Realty Income Is a Powerful Brand of Dividend Repeatability

“The Monthly Dividend Company” implies that this REIT is a “blue chip” brand that can be relied upon – in good times and bad.

Apr 9, 2014 at 12:02PM

Realty Income

In each edition of my newsletter, The Intelligent REIT Investor, I feature a best-in-class REIT – a "blue chip." My objective is to analyze a "blue chip" REIT to determine whether the company is "an investment operation is one which, upon thorough analysis, promises safety of principal and satisfactory return.
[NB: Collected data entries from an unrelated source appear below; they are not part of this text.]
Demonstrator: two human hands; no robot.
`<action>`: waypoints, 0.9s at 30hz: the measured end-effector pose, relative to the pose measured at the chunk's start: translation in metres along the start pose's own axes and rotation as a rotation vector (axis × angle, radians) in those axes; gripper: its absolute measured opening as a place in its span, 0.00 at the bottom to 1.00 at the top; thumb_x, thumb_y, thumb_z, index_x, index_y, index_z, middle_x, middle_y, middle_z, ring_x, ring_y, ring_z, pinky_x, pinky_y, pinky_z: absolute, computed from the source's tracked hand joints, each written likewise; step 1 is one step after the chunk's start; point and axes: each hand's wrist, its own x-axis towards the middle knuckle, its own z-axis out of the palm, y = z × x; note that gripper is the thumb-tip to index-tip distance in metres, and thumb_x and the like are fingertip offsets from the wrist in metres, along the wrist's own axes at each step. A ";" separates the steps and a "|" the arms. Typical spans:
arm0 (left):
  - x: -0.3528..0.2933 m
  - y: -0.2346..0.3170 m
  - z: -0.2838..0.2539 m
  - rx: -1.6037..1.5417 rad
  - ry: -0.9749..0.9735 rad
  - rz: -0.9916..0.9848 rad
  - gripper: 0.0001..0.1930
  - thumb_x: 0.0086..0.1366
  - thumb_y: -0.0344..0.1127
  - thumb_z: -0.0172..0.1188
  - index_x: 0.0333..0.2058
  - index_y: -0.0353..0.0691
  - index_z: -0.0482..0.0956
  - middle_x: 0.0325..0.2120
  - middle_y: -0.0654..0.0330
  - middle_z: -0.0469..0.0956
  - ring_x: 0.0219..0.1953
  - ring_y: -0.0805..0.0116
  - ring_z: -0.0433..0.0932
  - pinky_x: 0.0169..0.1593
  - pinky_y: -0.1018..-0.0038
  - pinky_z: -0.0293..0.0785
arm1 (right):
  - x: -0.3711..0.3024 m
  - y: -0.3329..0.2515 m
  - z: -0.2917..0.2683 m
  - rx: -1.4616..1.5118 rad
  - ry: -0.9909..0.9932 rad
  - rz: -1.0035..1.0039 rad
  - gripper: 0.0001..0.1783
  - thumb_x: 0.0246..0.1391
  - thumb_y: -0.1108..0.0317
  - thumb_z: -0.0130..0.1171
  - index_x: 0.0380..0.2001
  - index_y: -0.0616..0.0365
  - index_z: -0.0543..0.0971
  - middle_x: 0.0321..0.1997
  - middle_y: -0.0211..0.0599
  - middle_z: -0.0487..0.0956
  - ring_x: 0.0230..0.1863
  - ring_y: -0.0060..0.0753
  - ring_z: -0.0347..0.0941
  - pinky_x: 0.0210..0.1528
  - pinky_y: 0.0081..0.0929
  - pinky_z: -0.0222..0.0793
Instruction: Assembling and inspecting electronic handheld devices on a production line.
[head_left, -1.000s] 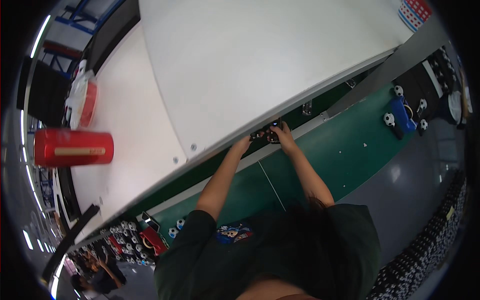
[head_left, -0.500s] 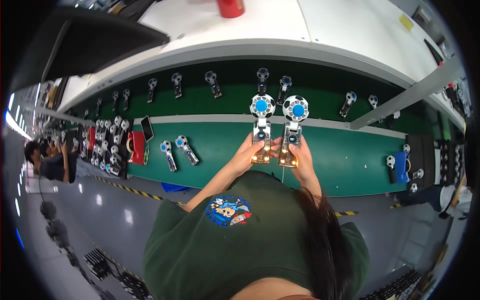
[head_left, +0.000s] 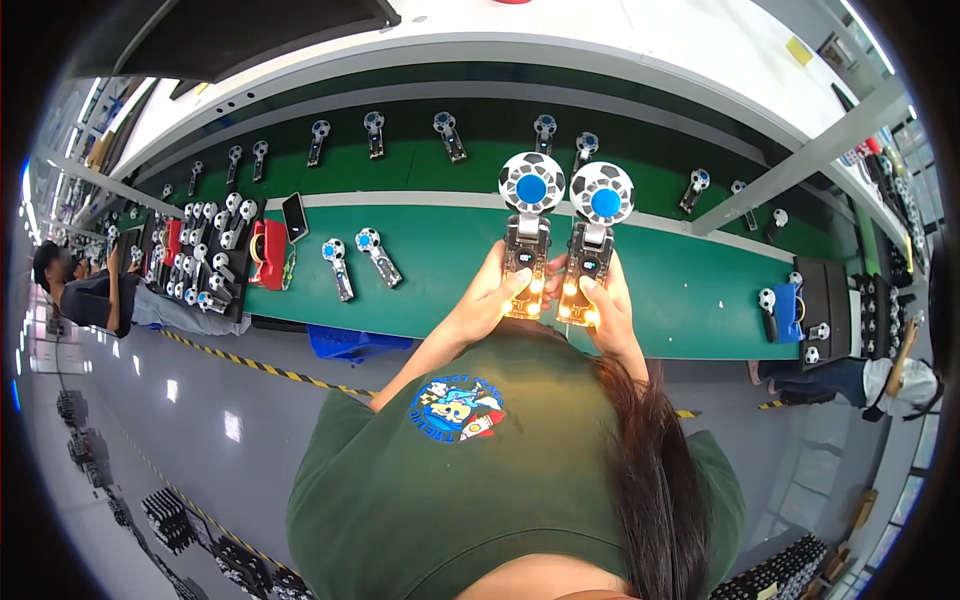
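My left hand (head_left: 487,298) is closed around the clear handle of a handheld fan (head_left: 526,240), its thumb pressed on the front below a small round lit display. A second fan (head_left: 590,245) of the same kind is gripped in my right hand (head_left: 616,308), the thumb likewise on its front. Both stand upright side by side, with round black-and-white football-patterned heads and blue centres. Warm lights glow at the bottom of both handles. Two similar fans, a nearer-left one (head_left: 338,268) and another (head_left: 378,257), lie on the green bench (head_left: 440,255) to the left.
Several more fans stand along the back green strip (head_left: 410,170). A phone (head_left: 295,217), a red tape dispenser (head_left: 268,255) and a rack of fans (head_left: 205,250) are at the left. A blue dispenser (head_left: 788,312) sits right. A metal post (head_left: 790,165) rises at right. People work at both sides.
Both fans have come up and look larger, still in the same hands. The whole view has shifted, so the bench and shelf sit higher in the picture.
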 end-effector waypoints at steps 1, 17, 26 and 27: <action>-0.004 0.000 0.001 0.009 0.012 0.013 0.22 0.63 0.34 0.46 0.55 0.37 0.54 0.47 0.45 0.67 0.41 0.64 0.71 0.42 0.68 0.72 | -0.002 0.001 0.003 -0.001 0.003 0.000 0.25 0.53 0.70 0.45 0.54 0.64 0.55 0.46 0.54 0.69 0.38 0.41 0.73 0.40 0.36 0.71; -0.033 0.014 -0.003 -0.040 -0.087 0.071 0.23 0.63 0.32 0.45 0.55 0.36 0.52 0.47 0.46 0.67 0.40 0.64 0.70 0.44 0.68 0.70 | -0.022 0.004 0.035 -0.049 -0.019 0.004 0.27 0.52 0.70 0.45 0.55 0.62 0.56 0.46 0.52 0.69 0.39 0.38 0.71 0.40 0.35 0.71; -0.044 0.015 -0.018 0.134 -0.125 0.099 0.26 0.62 0.30 0.47 0.56 0.35 0.49 0.47 0.46 0.67 0.41 0.63 0.72 0.45 0.67 0.71 | -0.022 0.012 0.038 -0.078 -0.047 0.029 0.30 0.49 0.73 0.48 0.57 0.61 0.55 0.47 0.50 0.69 0.40 0.38 0.72 0.43 0.34 0.71; -0.044 0.015 -0.021 0.156 -0.125 0.102 0.27 0.61 0.30 0.48 0.57 0.35 0.49 0.47 0.46 0.67 0.41 0.63 0.72 0.45 0.67 0.71 | -0.022 0.013 0.038 -0.086 -0.055 0.028 0.30 0.48 0.74 0.49 0.57 0.61 0.55 0.47 0.50 0.69 0.41 0.38 0.72 0.43 0.34 0.71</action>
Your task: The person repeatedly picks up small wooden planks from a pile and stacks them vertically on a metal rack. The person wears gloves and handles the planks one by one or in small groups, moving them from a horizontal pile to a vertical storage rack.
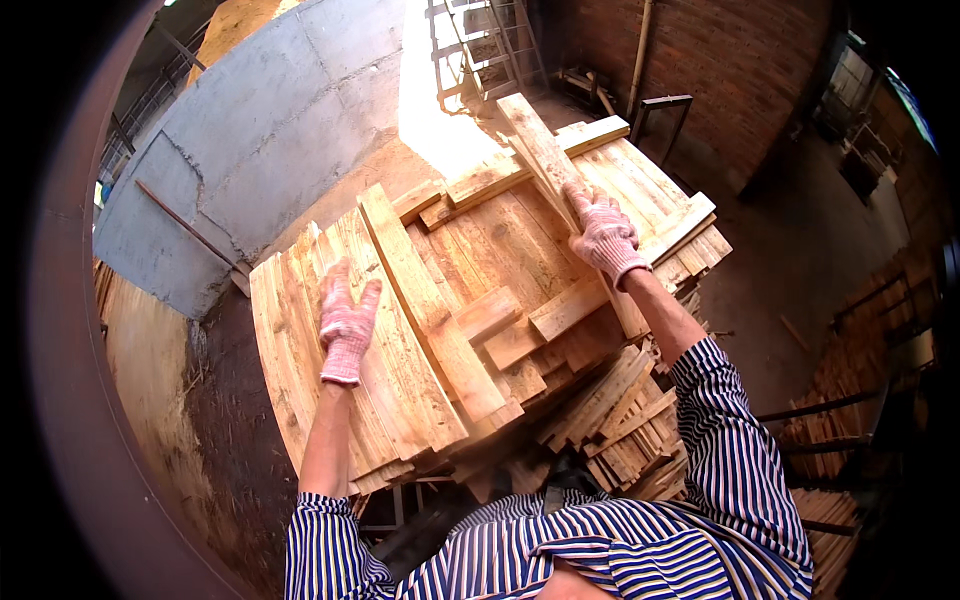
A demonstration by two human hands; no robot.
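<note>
Both my hands wear pinkish-white knitted gloves above a waist-high stack of flat wooden boards. My left hand [348, 325] has its fingers spread over the boards [290, 345] at the stack's left side; whether it touches them I cannot tell. My right hand [605, 238] grips a long narrow plank [538, 145] that slants across the stack's right part and sticks out past its far edge. Between my hands, another long plank [425, 300] lies slanted on the stack. Short wooden pieces [490, 312] rest beside it, and a crosswise batten [485, 180] lies near the far edge.
Loose wood offcuts [625, 415] are heaped below the stack's near right side. A grey wall [270, 120] stands at the far left, with a long pole [190, 225] leaning there. A metal ladder-like frame [480, 45] and brick wall [730, 70] stand behind. More stacked wood [850, 400] is at right.
</note>
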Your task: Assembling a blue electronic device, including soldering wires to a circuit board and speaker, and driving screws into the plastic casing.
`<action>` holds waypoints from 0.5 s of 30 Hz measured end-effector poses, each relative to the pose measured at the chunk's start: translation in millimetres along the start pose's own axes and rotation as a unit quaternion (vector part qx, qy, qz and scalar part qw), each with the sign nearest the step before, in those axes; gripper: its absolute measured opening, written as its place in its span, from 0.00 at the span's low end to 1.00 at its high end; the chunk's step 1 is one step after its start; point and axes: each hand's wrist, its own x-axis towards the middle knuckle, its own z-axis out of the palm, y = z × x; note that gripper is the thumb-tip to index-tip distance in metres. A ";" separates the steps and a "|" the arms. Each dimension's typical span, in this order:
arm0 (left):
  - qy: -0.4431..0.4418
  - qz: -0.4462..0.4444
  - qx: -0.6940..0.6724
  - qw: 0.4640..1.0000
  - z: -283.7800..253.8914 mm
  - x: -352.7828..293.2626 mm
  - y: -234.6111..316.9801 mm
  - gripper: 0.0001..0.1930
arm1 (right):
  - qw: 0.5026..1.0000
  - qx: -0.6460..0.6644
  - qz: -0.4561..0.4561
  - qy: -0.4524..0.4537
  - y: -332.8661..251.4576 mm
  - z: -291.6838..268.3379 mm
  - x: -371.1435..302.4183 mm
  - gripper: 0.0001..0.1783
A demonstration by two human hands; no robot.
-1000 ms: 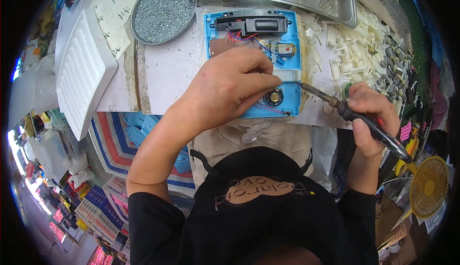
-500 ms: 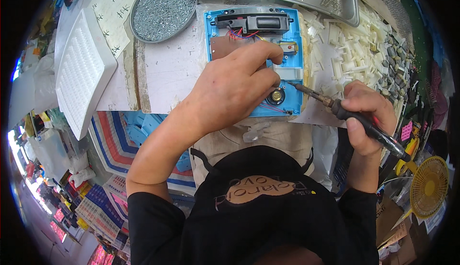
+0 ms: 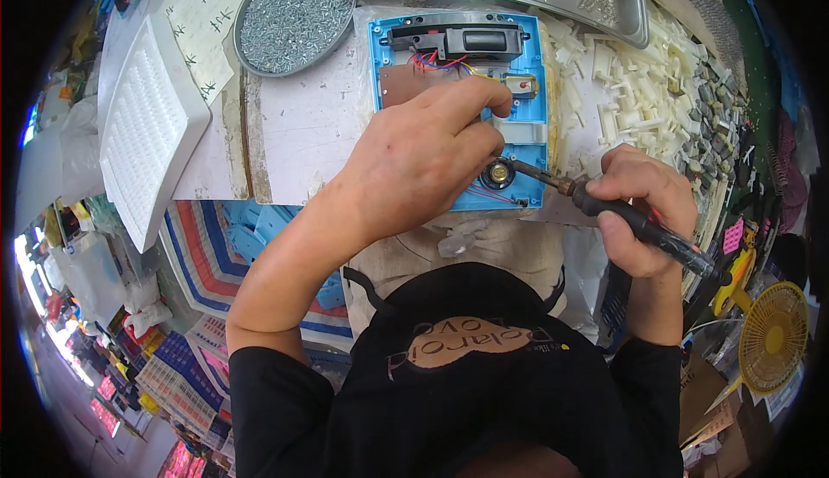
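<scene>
A blue plastic casing (image 3: 525, 191) lies open on the bench before me, with a black module (image 3: 466, 44), a brown board (image 3: 404, 83), thin coloured wires and a small round speaker (image 3: 498, 172) inside. My left hand (image 3: 419, 154) rests over its left and middle part, fingers bent and closed near the speaker; what they pinch, if anything, is hidden beneath them. From the right, my right hand (image 3: 646, 206) grips a soldering iron (image 3: 678, 245) with a black handle. The iron's tip is at the speaker's upper right edge, close to my left fingertips.
Small screws fill a round tray (image 3: 296, 18) at the back left. Behind the casing is a metal compartment tray (image 3: 635, 25). White plastic parts (image 3: 643, 89) and small metal parts (image 3: 712, 115) are heaped at right. A white ribbed panel (image 3: 151, 128) stands left; a yellow fan (image 3: 773, 337) is at lower right.
My right hand has moved left and slightly up with the soldering iron, bringing its tip from beside the pale strip down to the speaker's edge. My left hand has barely moved.
</scene>
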 end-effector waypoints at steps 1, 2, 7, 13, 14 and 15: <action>0.000 0.000 0.000 1.000 0.2 -0.2 0.0 0.11 | 1.000 -0.002 0.001 -0.001 -0.2 -0.3 0.8 0.13; 0.000 0.000 0.001 1.000 0.4 -0.3 0.1 0.11 | 1.000 -0.004 0.003 -0.003 -0.5 -0.5 1.4 0.13; -0.001 0.002 0.007 1.000 0.8 -0.9 0.3 0.11 | 1.000 -0.004 0.009 0.001 -1.9 1.1 1.7 0.13; 0.007 0.004 -0.001 1.000 0.4 -3.0 -1.6 0.11 | 0.999 0.017 0.014 0.038 -11.3 -14.0 -10.3 0.14; 0.008 0.005 -0.002 1.000 -0.1 -3.5 -1.9 0.11 | 0.998 0.020 0.015 0.051 -14.5 -20.1 -16.1 0.14; 0.002 0.002 -0.003 1.000 0.9 -2.7 -1.9 0.11 | 0.995 0.032 0.032 0.093 -15.4 -28.9 -29.4 0.15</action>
Operations not meeting these requirements are speculative." (Ben Graham in The Intelligent Investor).

As a student and teacher of value investing, I look for REITs that are differentiated by widely accepted value and non-negotiable standards. Each of the honored monthly blue chip REITs (in my newsletter) are measured by consistency, repeatability, and dependability – the essence of a "blue chip" investment strategy.

As Chris Zook, author of Repeatability: Build Enduring Businesses for a World of Constant Change, explains "differentiation is the essence of strategy, the prime source of competitive advantage. You earn money not just by performing a valuable task but by being different from your competitors in a manner that lets you service your core customers better and more profitably". 

Realty Income: A Powerful Model of Repeatability
One of my favorite REITs is Realty Income (NYSE:O), better known as "The Monthly Dividend Company." This Triple Net REIT based in San Diego has built an incredible track record on differentiation; not so much because it's the biggest REIT, or even because it's the oldest.

This $9 billion (based on market cap) REIT has carved out its "wide moat" on powerful sources of income – over 3,890 properties in 49 states (and Puerto Rico) – and the company's success is rooted in the disciplined investment practices that allowed this REIT to sustain differentiation over time.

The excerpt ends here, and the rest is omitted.